§ **EXERCISE DATA**

============================================================

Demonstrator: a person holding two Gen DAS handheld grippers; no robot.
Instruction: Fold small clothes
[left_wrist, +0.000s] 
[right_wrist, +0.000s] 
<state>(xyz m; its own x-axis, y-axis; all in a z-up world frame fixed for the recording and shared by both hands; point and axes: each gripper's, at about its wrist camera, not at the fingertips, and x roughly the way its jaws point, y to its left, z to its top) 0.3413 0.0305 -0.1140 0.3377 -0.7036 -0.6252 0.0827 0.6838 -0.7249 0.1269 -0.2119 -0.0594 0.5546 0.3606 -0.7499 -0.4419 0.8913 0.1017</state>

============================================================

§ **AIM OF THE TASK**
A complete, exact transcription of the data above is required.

§ **RESULT OF THIS EXERCISE**
Demonstrator: a person holding two Gen DAS handheld grippers; no robot.
Instruction: Fold small clothes
[left_wrist, +0.000s] 
[right_wrist, +0.000s] 
<state>(xyz m; its own x-axis, y-axis; all in a z-up world frame fixed for the recording and shared by both hands; point and axes: each gripper's, at about its wrist camera, not at the fingertips, and x roughly the way its jaws point, y to its left, z to its top) 0.3413 0.0305 -0.1140 0.3377 -0.7036 -0.6252 0.0827 0.6838 -0.7249 0.1269 -0.2119 -0.0594 0.5546 0.3606 -0.7499 -0.4419 0.8913 0.1017</state>

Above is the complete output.